How I became a pilot IV

Welcome aboard Aviator! I am looking forward to continuing to share my story of how I became a pilot.

In my previous blog posts, you can read:

Part I: How I became a flight student at Intercockpit (Pilot Training Network)

Part II: First theoretical training in Frankfurt (Germany) up to my first flight

Part III: First fight training phase including first solo flight in Zadar (Croatia) and ATPL theory phase including the final theory exam

In this, you will read about my second flight training phase and memorable flight hours as a student pilot.

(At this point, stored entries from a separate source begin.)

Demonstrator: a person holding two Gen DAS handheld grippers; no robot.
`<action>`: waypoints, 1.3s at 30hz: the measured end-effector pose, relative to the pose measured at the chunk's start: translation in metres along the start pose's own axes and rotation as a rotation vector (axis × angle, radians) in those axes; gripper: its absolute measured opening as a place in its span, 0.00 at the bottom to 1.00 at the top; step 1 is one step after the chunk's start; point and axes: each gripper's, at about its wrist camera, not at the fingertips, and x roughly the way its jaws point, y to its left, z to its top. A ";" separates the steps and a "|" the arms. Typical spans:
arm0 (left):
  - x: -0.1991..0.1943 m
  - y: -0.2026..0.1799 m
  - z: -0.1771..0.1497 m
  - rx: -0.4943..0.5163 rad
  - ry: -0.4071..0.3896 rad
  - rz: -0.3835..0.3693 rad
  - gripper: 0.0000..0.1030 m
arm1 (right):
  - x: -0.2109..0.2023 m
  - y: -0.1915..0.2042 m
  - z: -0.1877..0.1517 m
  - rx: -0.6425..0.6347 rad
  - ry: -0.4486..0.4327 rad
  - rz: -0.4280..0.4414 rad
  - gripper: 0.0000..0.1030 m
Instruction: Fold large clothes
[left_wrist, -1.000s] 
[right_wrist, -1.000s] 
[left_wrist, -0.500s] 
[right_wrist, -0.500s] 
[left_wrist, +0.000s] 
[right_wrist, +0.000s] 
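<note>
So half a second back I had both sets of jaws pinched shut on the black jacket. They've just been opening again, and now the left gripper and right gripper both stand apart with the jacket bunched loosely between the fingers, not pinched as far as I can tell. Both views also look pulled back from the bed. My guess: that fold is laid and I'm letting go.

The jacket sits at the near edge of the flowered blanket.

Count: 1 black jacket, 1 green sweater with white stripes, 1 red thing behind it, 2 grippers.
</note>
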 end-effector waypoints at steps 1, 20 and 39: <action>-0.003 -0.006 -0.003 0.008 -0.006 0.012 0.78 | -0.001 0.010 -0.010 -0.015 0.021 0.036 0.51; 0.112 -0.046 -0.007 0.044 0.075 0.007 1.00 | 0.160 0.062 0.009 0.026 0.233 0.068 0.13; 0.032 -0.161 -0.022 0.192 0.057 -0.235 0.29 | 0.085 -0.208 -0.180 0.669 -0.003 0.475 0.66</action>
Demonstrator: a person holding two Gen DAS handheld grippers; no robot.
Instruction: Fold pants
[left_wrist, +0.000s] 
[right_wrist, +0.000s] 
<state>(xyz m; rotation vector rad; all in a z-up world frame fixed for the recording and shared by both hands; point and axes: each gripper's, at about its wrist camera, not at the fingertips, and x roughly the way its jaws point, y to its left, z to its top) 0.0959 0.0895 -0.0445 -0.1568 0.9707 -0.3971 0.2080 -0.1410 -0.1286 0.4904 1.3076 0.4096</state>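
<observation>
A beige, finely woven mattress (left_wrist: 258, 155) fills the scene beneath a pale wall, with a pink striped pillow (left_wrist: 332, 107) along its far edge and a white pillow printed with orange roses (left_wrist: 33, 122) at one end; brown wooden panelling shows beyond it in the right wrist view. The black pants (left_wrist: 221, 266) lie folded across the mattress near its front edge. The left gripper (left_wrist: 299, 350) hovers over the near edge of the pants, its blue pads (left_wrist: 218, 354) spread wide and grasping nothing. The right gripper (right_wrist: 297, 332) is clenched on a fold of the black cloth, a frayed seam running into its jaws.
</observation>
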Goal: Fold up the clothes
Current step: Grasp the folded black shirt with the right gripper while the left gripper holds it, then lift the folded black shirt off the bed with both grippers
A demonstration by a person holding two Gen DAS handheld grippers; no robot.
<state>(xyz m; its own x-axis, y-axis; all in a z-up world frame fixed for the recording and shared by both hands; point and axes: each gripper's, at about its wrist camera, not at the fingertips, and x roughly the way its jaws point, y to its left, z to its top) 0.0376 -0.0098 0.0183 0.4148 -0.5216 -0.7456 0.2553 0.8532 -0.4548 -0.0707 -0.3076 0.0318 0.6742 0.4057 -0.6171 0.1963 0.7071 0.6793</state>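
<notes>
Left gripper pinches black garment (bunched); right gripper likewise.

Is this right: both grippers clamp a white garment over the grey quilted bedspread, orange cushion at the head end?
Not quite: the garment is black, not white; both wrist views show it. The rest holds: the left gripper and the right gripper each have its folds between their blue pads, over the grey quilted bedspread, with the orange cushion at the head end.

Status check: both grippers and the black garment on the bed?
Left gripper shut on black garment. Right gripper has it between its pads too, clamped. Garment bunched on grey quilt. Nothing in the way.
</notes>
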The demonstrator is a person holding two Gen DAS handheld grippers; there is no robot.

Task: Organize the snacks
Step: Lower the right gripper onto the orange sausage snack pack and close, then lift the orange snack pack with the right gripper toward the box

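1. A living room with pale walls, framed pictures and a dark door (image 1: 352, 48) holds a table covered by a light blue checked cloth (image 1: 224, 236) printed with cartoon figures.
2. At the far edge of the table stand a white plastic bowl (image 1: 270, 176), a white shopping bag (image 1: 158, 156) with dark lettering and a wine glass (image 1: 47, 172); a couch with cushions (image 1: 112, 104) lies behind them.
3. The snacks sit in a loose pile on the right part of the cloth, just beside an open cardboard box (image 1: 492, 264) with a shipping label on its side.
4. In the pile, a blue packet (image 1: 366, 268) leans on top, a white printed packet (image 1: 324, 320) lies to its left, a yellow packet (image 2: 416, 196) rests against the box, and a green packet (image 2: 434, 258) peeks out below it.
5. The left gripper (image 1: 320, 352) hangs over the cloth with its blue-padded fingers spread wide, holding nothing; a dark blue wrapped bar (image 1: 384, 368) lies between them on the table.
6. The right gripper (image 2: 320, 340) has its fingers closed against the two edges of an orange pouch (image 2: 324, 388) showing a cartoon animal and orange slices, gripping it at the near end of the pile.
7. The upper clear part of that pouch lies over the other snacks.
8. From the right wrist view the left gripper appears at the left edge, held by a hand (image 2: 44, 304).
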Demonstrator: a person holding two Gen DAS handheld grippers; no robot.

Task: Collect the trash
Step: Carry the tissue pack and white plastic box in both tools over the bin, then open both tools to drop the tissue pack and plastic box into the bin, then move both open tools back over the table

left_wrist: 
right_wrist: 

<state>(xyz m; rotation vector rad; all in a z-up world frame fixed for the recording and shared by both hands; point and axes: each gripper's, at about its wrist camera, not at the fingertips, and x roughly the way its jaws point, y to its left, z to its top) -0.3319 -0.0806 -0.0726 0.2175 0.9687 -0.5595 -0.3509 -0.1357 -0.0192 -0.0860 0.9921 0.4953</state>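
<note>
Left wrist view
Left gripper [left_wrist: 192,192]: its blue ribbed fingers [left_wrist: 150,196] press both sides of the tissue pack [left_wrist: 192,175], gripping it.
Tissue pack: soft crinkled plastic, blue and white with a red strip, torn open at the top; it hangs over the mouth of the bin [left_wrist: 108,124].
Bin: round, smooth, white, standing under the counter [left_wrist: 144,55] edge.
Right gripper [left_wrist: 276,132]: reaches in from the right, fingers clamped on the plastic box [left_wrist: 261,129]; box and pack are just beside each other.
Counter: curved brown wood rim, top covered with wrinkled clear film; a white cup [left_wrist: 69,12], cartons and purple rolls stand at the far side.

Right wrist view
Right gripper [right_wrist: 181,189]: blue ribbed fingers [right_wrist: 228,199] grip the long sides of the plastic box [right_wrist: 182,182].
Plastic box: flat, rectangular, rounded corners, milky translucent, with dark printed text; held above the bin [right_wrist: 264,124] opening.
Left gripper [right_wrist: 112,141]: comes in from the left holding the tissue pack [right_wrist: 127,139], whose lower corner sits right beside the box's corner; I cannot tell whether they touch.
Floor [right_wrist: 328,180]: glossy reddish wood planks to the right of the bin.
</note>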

First the bad news than the good news

Our course E308 of Intercockpit was scheduled to depart to Zadar for our IFR (Instrument flight rules) training in May 2009. At very short notice the flight school canceled the training in Croatia, because of different factors leading to no capacity for us. This was the bad news and the good news was that we were going to have our flight training in Vero Beach (Florida) instead. I was so happy about this location change since I am a big fan of Florida.  We would stay in Vero Beach for about 8 weeks before we continue our Multi-Engine flight phase in Zadar. This outsourcing to the flight school, Flight Safety, was necessary not to delay our training.

Piper Arrow of Flight Safety in Vero Beach (2009)

Flight Safety at Vero Beach

I was one five flight students who passed the theoretical exam with the first attempt. This granted me to be one of the first one to start the next training phase in Florida. We flew with Lufthansa from Düsseldorf to Miami on an A340-300.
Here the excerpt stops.